Monitoring, Observability & Health KPIs

A production management plane must itself be observed. This page defines what “healthy” looks like for Meshery, the key performance indicators (KPIs) to track per component, and how to wire Meshery into your monitoring, tracing, logging, and alerting stack.

Health endpoints

Meshery Server exposes Kubernetes-compliant health endpoints that are the foundation of both self-healing and external monitoring:

Endpoint	Used by	Signals
`/healthz/live`	Liveness probe	Server is running and responsive; provider capabilities are loaded.
`/healthz/ready`	Readiness probe	Server is ready to accept traffic.

Query readiness with a verbose breakdown for detail:

kubectl exec --namespace meshery deployment/meshery -- \
  curl -s 'http://localhost:8080/healthz/ready?verbose=1'

[+]capabilities ok
[i]extension extension package found
healthz check passed

[+] passed, [-] failed (marks the pod unhealthy), [i] informational. These endpoints are the right target for uptime/synthetic checks from outside the cluster as well.

The KPIs of Meshery’s health

Track these indicators as the canonical signals of a healthy Meshery deployment. Group them by component so dashboards and alerts map to where action is taken.

Meshery Server

KPI	Why it matters	Healthy signal
Liveness/readiness status	Core availability	Both passing; readiness stable, not flapping
API/GraphQL latency & error rate	User-facing responsiveness	Low p95 latency; low 5xx/error rate
CPU utilization	Saturation under load/policy eval	Comfortably below limit
Memory utilization	Holds the MeshSync snapshot/registry; restart risk if exhausted	Comfortable headroom below limit
Restart count	Crash-loop / OOM detection	Stable; no recurring restarts
Database/cache size growth	Discovery scope and retention	Grows then plateaus; no unbounded climb

Meshery Operator, MeshSync, Broker (per cluster)

KPI	Why it matters	Healthy signal
Operator pod running & reconciling	Manages Broker/MeshSync lifecycle	Running; no reconcile errors
MeshSync running & syncing	Cluster snapshot freshness	Running; snapshot updates as the cluster changes
Broker pod running	Eventing path up	StatefulSet pod ready
Broker memory	In-memory message backlog	Stable; not climbing (a climb means the Server consumer is behind)
Connection/chip status (per cluster)	End-to-end connectivity	Connected; Broker/Operator/MeshSync following the connection

Remote Provider

KPI	Why it matters	Healthy signal
Provider reachability (egress)	Login & durable state depend on it	Reachable over HTTPS; auth succeeding
Auth success rate	User access	High success; no spikes in login failures

Watch Broker memory and Server memory together

Two early-warning signals deserve dedicated alerts: Meshery Server memory (undersizing causes restarts that drop the cache) and Broker memory (a climb indicates the Server consumer is falling behind). Together they catch most capacity problems before they become outages. See Infrastructure, Sizing & Performance.
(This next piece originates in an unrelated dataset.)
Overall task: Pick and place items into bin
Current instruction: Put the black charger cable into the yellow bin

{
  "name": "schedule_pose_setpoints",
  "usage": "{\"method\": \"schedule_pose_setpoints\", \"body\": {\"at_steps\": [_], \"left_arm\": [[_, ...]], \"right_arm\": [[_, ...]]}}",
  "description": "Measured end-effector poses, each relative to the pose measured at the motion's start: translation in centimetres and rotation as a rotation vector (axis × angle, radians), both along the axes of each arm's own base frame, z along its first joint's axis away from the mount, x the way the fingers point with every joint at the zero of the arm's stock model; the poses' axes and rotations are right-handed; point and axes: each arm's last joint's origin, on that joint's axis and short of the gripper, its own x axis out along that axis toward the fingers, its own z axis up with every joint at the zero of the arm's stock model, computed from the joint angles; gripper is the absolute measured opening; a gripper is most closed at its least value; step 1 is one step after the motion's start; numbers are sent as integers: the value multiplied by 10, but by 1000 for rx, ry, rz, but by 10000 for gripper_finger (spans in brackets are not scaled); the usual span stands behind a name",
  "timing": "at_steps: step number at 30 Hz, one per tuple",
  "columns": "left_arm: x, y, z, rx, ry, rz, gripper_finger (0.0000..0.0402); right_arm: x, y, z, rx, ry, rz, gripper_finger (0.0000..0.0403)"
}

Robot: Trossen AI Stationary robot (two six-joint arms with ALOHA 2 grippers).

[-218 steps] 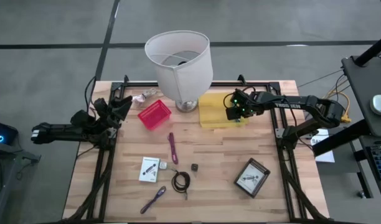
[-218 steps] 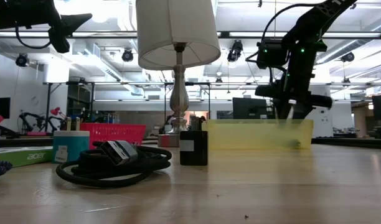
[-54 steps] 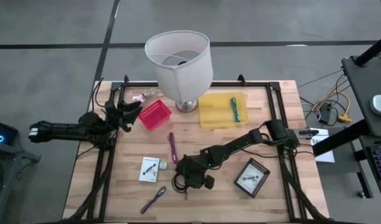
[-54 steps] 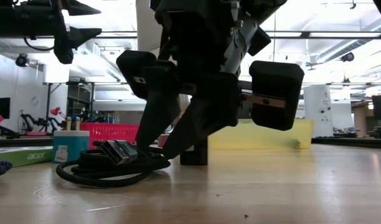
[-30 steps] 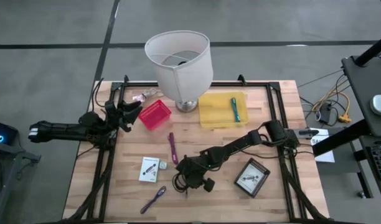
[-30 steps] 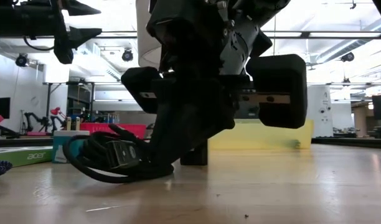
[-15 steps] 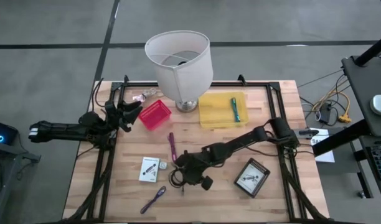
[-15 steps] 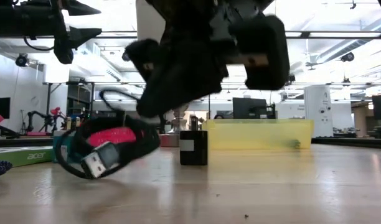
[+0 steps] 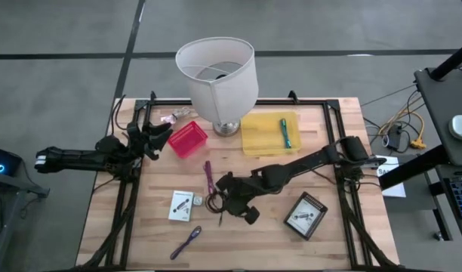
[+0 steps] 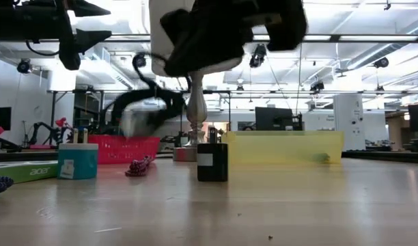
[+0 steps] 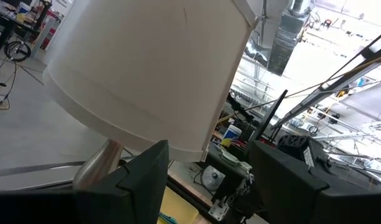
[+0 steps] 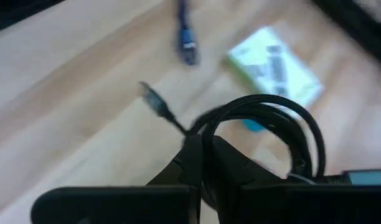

Metrics with Prometheus and Grafana

Meshery integrates with Prometheus and Grafana, both for managing your infrastructure’s performance and for observing Meshery itself:

Scrape Kubernetes workload metrics (CPU, memory, restarts) for the Meshery namespace to drive the Server/Operator/MeshSync/Broker KPIs above.
The Broker exposes an HTTP monitoring endpoint on 8222/tcp (NATS monitoring) for Broker-level visibility.
Connect Prometheus and Grafana to Meshery to correlate management-plane health with the performance of the infrastructure under management. See the performance management guides.

Build dashboards that put Server availability, resource saturation, per-cluster connection health, and provider reachability on one pane.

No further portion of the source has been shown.